State the number of lines that hold "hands" in the records below, with no other words.

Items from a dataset
- - -

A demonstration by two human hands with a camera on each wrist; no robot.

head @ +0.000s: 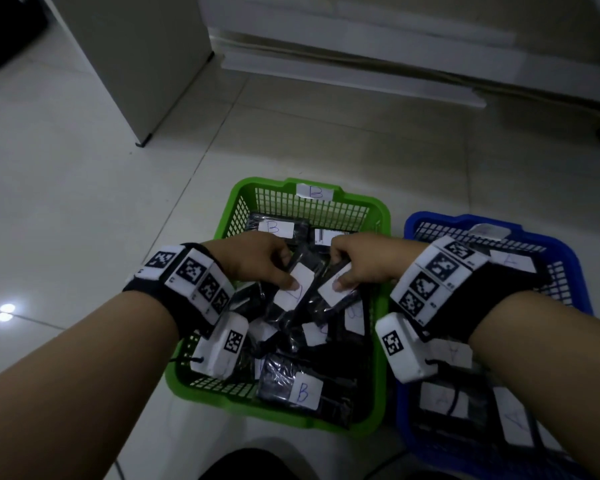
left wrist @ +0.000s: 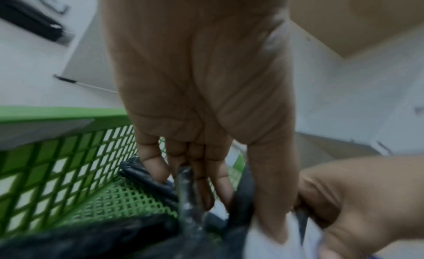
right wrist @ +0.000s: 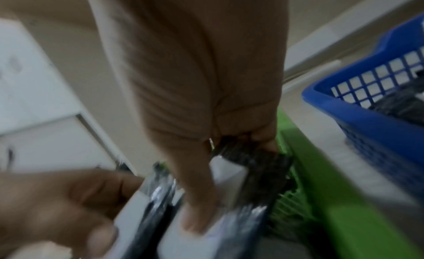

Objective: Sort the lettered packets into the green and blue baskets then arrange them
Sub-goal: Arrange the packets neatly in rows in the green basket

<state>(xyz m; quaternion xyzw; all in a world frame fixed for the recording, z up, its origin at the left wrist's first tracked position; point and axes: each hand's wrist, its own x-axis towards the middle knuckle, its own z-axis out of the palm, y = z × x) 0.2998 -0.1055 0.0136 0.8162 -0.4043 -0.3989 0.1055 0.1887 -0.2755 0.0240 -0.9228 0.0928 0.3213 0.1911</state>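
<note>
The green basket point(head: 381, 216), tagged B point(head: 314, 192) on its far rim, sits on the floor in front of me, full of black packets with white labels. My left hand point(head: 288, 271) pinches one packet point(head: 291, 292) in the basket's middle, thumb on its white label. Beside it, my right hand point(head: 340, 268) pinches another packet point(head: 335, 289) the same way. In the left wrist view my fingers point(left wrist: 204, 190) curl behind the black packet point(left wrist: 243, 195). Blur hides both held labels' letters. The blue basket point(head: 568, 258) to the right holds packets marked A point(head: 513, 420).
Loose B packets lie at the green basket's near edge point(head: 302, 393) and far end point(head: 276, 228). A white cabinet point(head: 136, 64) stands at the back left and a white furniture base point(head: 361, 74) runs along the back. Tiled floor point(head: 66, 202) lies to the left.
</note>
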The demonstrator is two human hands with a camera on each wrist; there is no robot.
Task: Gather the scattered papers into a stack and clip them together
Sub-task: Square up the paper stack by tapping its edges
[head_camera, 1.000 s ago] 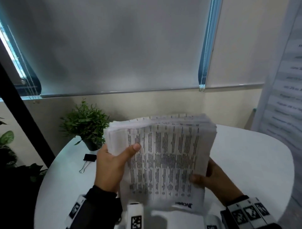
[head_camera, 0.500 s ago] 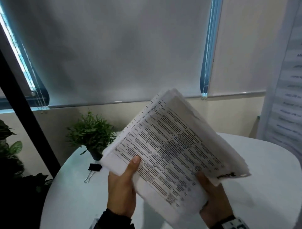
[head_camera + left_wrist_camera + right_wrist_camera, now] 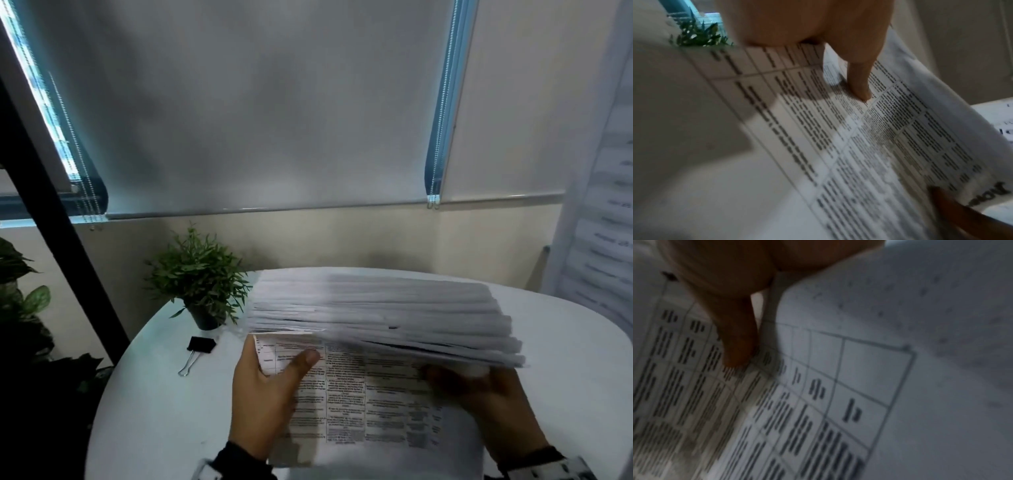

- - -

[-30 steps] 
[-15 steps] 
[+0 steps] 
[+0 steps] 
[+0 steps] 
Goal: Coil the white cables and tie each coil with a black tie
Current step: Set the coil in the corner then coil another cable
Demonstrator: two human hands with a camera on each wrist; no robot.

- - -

= Solution =
3